▸ Source data
◇ ◇ ◇ ◇
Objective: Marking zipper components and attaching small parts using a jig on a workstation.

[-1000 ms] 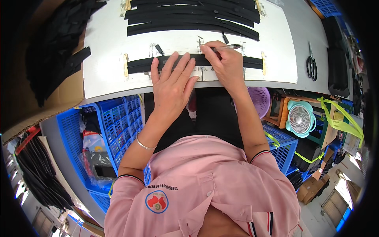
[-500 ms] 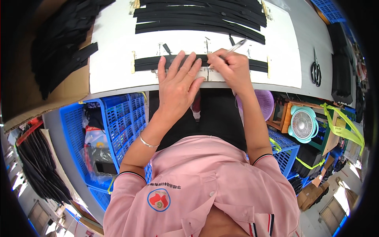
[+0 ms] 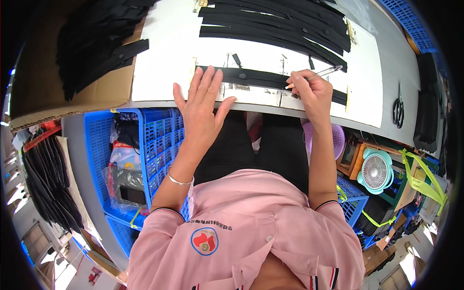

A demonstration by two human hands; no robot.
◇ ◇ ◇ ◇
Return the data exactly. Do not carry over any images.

Objective: Marking zipper components and attaching small parts using a jig on a workstation.

[-1000 ms] 
[-500 ms] 
[+0 ms] 

A demonstration by two human hands; no robot.

With this, there is nothing more to the exercise.